Task → Where the records below show a line containing "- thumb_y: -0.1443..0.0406", start copying; end with the line containing "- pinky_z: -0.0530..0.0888", and copy it too.

Entries provided →

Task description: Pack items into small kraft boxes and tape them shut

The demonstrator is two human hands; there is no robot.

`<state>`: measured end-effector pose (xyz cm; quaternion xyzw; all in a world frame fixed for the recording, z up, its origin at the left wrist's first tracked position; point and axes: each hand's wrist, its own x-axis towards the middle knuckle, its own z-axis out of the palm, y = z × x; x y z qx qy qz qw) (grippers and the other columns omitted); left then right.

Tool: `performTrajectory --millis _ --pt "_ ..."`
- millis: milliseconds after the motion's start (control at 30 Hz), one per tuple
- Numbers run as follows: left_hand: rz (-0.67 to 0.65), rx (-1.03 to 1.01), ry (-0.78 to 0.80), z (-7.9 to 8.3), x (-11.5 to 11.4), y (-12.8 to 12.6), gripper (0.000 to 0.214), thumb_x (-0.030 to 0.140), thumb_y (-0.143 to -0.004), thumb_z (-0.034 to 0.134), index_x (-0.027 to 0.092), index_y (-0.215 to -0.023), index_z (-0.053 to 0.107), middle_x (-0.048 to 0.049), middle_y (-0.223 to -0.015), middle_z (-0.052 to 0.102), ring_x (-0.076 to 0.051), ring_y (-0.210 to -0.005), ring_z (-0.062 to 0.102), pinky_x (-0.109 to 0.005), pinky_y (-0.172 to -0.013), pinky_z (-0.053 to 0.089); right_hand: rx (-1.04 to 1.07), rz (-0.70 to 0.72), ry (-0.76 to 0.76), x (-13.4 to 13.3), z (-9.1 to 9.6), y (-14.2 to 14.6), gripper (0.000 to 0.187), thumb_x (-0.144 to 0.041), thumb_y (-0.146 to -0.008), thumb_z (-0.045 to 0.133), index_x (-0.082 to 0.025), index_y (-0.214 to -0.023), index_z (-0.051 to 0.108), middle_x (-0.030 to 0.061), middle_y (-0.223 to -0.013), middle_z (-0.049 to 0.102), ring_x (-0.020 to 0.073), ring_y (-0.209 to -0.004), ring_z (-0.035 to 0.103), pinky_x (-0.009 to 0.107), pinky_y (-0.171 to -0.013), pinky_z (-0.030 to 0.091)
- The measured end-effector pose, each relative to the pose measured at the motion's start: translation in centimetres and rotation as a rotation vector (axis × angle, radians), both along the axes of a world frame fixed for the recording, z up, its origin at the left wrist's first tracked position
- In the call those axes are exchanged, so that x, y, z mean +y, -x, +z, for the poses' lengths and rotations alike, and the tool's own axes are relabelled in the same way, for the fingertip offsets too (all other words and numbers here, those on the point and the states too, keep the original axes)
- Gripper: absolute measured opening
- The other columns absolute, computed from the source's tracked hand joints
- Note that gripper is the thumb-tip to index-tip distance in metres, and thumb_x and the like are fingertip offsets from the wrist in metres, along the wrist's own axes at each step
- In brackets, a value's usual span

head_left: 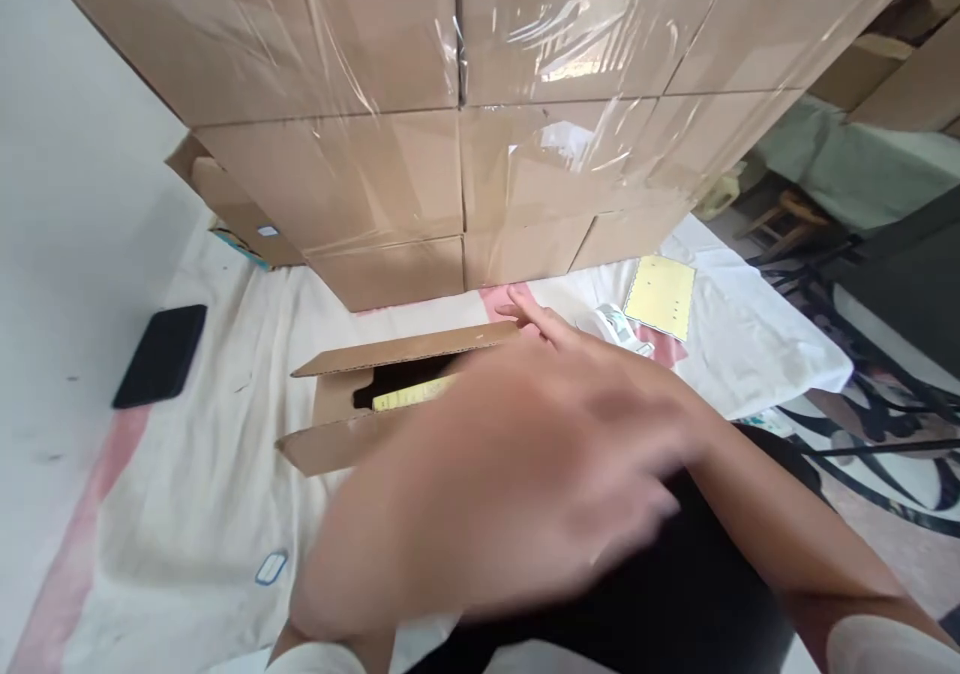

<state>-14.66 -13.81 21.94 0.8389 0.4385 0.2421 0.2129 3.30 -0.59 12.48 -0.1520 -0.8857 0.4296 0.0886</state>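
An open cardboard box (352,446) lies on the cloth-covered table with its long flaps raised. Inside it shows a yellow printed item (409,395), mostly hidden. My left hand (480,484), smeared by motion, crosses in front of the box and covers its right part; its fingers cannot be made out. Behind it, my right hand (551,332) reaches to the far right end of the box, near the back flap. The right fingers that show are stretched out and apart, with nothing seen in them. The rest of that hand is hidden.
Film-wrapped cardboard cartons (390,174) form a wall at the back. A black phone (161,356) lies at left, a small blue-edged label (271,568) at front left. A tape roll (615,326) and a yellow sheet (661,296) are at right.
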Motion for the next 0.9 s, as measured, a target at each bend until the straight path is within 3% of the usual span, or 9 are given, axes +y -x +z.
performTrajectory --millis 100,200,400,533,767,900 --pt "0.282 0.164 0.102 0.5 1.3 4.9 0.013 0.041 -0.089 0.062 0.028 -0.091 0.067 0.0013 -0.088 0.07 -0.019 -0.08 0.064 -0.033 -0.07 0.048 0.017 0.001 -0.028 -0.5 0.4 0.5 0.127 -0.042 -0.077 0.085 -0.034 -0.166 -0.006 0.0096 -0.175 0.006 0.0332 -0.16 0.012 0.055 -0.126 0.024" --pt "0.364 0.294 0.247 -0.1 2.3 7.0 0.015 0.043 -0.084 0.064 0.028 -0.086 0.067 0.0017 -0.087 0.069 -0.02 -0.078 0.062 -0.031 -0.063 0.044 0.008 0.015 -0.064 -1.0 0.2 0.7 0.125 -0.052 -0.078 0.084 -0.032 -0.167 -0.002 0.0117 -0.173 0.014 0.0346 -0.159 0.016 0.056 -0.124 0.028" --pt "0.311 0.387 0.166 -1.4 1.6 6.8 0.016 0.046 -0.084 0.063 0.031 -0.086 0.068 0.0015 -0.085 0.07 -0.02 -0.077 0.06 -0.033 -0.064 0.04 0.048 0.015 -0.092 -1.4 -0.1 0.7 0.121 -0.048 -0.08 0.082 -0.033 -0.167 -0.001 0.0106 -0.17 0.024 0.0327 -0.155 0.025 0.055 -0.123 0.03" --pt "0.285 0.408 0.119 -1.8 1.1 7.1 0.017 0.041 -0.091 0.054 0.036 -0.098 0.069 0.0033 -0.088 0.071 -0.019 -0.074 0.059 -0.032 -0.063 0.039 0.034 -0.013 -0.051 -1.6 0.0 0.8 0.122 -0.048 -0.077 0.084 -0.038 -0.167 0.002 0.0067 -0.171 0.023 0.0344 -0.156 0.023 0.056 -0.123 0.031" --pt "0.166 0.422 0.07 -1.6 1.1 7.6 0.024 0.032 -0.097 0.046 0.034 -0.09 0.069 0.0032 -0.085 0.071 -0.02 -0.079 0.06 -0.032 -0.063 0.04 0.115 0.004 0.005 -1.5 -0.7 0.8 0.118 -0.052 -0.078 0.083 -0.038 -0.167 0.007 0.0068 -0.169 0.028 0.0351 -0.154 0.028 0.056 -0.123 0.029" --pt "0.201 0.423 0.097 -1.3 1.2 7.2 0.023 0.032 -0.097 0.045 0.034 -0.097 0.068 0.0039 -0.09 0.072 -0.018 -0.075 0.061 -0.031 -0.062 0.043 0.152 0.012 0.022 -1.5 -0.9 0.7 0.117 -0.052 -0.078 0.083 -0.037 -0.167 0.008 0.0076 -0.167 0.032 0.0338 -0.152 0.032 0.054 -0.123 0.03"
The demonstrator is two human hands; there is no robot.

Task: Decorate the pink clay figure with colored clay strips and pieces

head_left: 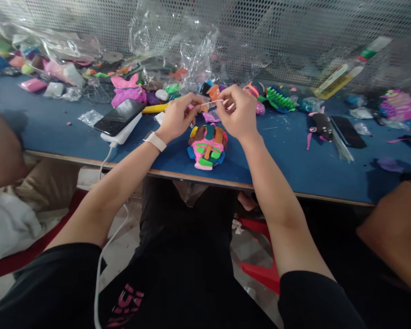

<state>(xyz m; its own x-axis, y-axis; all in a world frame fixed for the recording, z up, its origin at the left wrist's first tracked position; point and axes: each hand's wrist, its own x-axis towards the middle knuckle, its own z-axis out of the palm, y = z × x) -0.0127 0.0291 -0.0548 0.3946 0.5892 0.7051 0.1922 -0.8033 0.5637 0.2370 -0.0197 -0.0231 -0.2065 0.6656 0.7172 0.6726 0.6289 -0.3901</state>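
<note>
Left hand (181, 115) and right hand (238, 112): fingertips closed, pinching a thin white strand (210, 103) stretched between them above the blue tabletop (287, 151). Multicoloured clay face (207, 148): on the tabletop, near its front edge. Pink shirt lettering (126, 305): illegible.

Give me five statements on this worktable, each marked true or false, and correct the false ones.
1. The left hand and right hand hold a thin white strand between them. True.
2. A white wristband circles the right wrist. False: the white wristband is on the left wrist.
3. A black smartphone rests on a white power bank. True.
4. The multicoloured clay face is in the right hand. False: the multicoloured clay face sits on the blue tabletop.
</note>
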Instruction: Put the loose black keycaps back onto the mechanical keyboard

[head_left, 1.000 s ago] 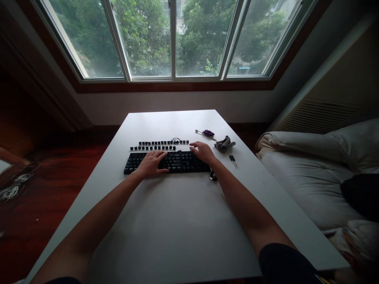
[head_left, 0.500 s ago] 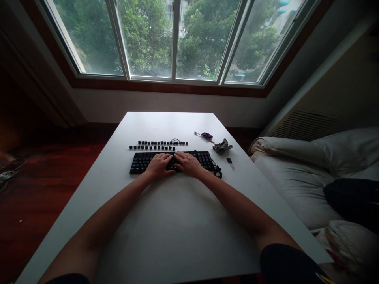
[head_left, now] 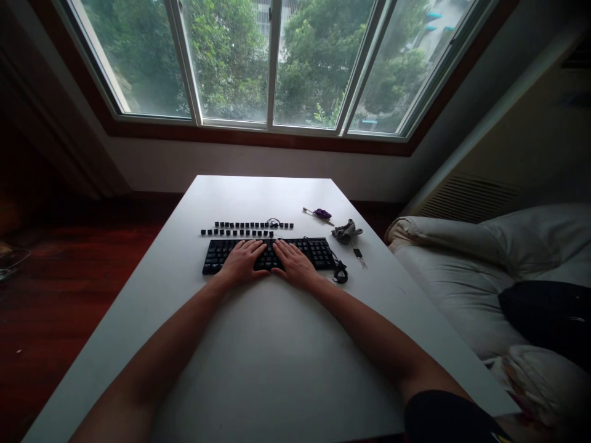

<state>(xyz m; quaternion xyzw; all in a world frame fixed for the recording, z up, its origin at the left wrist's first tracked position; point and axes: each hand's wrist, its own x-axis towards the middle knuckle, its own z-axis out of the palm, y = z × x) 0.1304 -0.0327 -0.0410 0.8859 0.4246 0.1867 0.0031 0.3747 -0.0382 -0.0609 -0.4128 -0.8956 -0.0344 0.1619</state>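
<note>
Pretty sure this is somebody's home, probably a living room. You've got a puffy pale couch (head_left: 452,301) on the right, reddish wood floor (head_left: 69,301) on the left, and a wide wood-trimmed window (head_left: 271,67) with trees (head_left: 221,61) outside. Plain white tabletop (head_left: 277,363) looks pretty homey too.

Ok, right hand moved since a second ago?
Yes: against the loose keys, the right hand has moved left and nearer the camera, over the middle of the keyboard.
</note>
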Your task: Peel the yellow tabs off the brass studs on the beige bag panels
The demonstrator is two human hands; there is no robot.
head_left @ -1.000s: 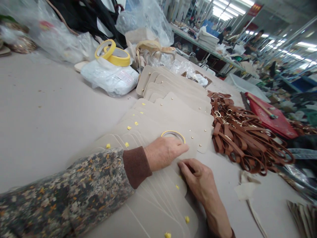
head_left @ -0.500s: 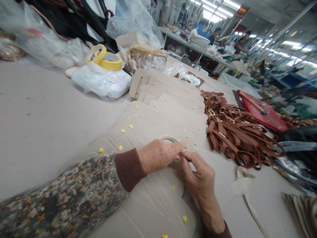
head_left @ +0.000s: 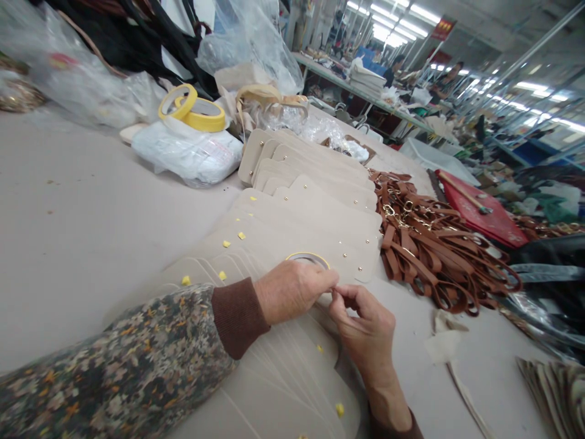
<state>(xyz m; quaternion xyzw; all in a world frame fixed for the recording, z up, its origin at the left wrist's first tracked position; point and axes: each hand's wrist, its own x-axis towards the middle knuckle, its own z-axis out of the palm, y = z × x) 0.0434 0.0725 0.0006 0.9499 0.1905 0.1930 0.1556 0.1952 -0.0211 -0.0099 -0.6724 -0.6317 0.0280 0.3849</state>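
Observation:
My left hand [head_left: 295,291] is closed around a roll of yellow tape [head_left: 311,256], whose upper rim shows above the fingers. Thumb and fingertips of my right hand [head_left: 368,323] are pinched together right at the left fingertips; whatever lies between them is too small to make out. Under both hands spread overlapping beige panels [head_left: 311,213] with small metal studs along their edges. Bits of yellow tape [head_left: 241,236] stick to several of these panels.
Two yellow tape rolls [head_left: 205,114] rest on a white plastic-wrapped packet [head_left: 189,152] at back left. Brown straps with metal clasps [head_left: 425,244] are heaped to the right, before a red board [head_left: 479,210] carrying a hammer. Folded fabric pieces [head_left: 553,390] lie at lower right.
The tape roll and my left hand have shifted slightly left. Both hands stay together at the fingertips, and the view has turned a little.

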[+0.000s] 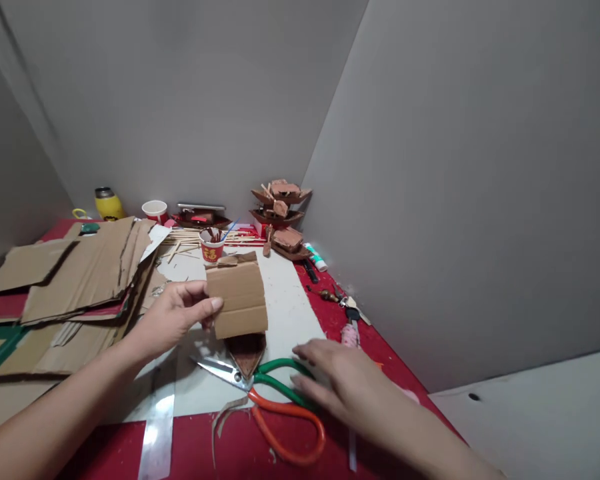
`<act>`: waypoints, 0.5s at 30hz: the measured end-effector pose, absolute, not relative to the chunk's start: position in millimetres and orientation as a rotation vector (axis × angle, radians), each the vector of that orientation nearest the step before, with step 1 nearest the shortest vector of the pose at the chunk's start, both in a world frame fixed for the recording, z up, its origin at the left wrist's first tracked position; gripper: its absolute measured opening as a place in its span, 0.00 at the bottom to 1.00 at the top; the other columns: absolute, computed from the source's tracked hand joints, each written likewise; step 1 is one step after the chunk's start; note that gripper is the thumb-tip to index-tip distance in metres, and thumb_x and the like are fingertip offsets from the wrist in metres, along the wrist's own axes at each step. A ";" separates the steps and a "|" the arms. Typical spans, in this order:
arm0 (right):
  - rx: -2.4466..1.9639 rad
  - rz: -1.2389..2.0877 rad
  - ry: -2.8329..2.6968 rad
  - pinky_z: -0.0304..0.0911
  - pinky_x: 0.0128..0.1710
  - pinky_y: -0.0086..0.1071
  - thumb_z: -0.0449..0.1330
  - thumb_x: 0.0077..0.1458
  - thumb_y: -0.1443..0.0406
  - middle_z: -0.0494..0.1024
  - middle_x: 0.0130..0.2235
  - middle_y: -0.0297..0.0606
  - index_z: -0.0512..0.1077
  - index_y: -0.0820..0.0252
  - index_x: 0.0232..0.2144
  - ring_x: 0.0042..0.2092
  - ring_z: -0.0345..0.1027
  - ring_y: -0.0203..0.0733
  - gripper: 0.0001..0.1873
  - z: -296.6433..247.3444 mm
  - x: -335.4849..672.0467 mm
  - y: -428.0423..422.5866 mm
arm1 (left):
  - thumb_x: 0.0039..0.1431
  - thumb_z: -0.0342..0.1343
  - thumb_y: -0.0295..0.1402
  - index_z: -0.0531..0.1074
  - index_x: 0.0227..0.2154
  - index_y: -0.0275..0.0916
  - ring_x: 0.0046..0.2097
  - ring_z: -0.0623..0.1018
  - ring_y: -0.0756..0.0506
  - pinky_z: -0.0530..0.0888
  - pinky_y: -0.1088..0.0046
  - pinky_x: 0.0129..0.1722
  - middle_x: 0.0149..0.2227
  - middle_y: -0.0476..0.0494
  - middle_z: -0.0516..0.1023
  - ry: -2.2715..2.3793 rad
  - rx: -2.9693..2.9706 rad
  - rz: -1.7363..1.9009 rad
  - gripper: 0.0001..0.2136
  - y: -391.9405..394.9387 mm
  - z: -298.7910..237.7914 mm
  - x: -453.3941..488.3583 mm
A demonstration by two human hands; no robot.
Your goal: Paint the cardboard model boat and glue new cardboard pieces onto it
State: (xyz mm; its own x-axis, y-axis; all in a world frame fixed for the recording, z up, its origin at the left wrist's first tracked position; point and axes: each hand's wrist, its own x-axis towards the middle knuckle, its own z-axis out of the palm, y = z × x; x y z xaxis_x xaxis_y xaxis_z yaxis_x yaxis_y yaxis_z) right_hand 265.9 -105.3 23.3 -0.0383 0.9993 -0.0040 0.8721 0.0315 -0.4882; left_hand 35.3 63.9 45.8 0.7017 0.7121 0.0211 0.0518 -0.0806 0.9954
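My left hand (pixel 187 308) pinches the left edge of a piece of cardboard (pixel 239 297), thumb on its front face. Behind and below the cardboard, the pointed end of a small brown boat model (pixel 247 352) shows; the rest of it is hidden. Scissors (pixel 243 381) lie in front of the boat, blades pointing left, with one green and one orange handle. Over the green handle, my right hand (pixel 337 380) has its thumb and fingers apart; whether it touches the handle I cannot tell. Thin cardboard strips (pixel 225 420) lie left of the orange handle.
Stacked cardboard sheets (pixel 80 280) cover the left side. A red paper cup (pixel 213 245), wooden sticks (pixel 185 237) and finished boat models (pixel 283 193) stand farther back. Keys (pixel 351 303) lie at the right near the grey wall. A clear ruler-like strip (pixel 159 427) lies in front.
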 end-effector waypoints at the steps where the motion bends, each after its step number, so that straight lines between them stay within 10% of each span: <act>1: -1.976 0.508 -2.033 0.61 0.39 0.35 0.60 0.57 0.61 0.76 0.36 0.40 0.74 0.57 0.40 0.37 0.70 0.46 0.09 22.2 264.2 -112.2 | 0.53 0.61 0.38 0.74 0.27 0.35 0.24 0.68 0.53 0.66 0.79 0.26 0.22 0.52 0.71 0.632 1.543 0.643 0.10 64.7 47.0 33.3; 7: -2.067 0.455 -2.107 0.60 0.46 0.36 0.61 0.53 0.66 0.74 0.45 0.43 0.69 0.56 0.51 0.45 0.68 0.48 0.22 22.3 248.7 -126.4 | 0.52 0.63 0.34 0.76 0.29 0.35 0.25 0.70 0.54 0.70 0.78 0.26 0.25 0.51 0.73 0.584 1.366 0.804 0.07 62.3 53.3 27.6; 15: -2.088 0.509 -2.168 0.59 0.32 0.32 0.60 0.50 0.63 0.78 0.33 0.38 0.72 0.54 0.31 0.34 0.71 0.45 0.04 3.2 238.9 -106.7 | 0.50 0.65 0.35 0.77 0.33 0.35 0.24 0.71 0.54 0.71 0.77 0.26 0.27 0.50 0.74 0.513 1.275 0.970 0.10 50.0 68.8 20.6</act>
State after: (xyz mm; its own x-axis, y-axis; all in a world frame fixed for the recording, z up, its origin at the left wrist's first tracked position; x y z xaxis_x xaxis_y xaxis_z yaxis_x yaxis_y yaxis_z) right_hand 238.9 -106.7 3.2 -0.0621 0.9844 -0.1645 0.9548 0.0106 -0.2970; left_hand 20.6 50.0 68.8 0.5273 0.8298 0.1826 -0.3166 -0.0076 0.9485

Exercise solution →
  - thumb_y: -0.1443..0.0406
  - middle_z: -0.0494..0.1024
  - middle_x: 0.0130..0.2235
  - middle_y: -0.0297..0.0606
  - index_z: -0.0512..0.1077
  - index_y: -0.0820..0.0252
  - index_x: 0.0232..0.2144
  - ring_x: 0.0042..0.2092
  - ring_z: -0.0345..0.1027
  - ring_y: -0.0203..0.0733
  - gripper: 0.0001..0.1873
  - z: -296.6433..247.3444 mm
  - x: -335.4849..672.0467 mm
  - y: -428.0423..422.5866 mm
arm1 (left):
  - thumb_x: 0.0039..0.1431
  - thumb_z: -0.0342..0.1343
  - thumb_y: -0.0295..0.1402
  - index_z: -0.0531..0.1074
  - index_x: 0.0227..0.2154
  - index_y: -0.0275..0.0916
  - ring_x: 0.0046..0.2097
  - ring_z: -0.0623..0.1018
  - ring_y: -0.0756..0.0506
  - pinky_z: -0.0530..0.0888

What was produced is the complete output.